Ginnie Mae has extended relief aimed at addressing the impact of forbearance on mortgage companies’ ability to meet typical delinquency thresholds for the third time, pushing the deadline further into next year.

The insurer of securitizations backed by certain types of government loans is giving issuers an additional six months of leeway for mortgages made on or after April 2020 to account for temporary payment suspensions offered to borrowers with pandemic-related hardships.

The move suggests Ginnie doesn’t expect to see loan performance return to normal levels until next summer. A wave of forbearance expirations is nigh, but some officials have called for the extension of some deadlines associated with pandemic-related payment relief.

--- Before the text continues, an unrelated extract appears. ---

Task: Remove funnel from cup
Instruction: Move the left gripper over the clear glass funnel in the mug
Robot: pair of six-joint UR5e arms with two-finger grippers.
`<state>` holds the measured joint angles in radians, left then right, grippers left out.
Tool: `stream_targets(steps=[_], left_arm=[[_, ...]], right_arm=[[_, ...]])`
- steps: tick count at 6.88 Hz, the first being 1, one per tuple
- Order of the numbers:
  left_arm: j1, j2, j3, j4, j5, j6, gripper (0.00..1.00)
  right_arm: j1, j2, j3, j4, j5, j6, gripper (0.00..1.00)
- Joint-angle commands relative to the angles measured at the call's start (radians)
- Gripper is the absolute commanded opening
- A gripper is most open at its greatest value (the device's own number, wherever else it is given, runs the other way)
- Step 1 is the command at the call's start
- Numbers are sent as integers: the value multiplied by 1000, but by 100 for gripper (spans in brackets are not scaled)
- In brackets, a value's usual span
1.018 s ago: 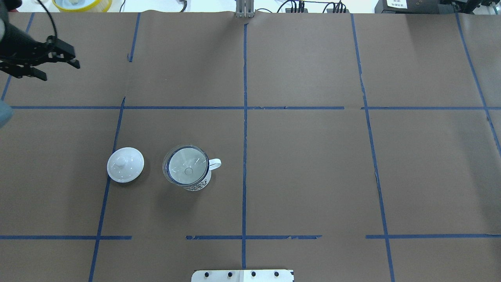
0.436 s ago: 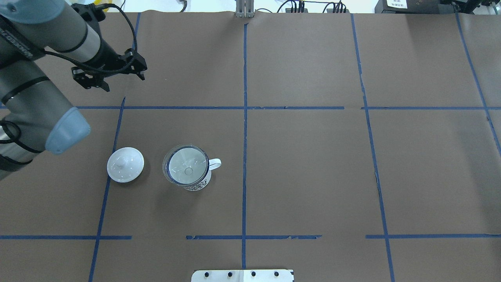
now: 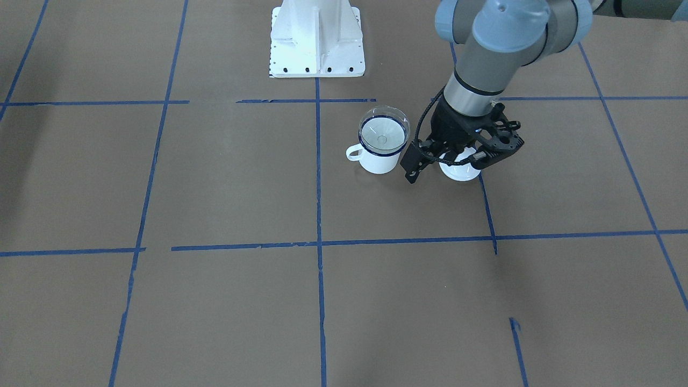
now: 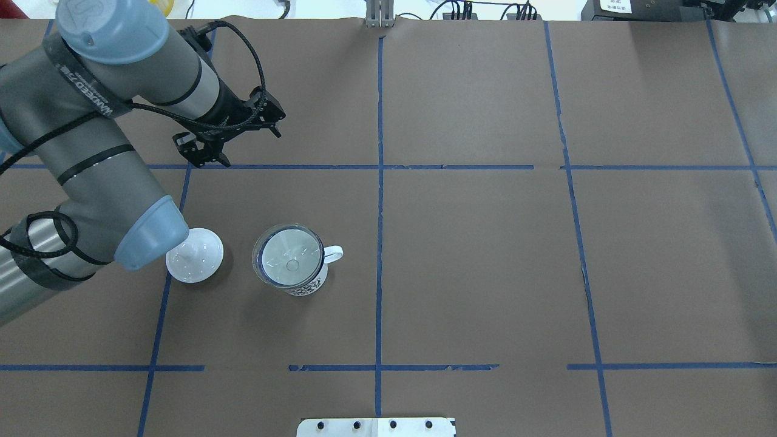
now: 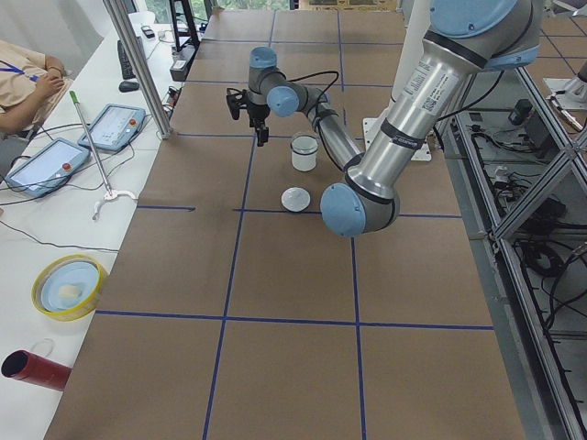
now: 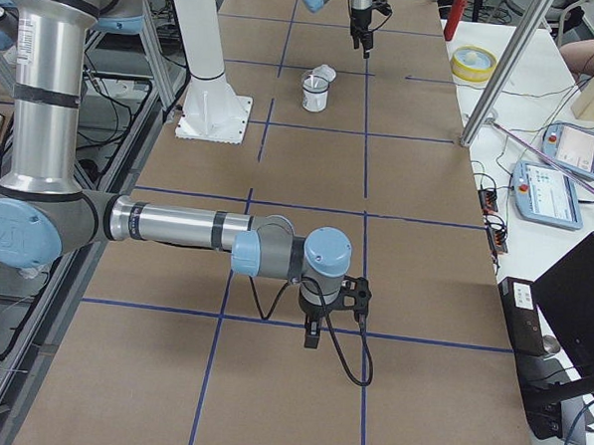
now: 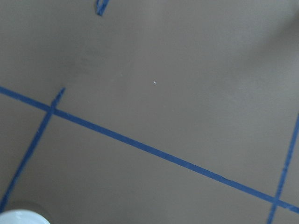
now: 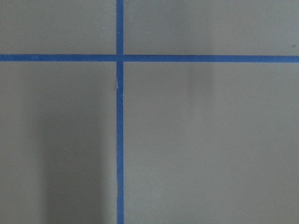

“Ginnie Mae will provide this exclusion automatically through July 31, 2022 to issuers that were compliant with...delinquency rate thresholds as demonstrated by their April 2020 investor accounting report,” according to a memorandum published Monday.

The April 2020 investor accounting report reflects mortgage performance data from March 2020. March 2020 marks the month when coronavirus infections were just beginning to spread in the United States. Ginnie, an arm of the Department of Housing and Urban Development, originally set the temporary relief for delinquency thresholds to end on Dec. 31, 2020. Prior to the latest extension, the relief was slated to end Jan. 31, 2021.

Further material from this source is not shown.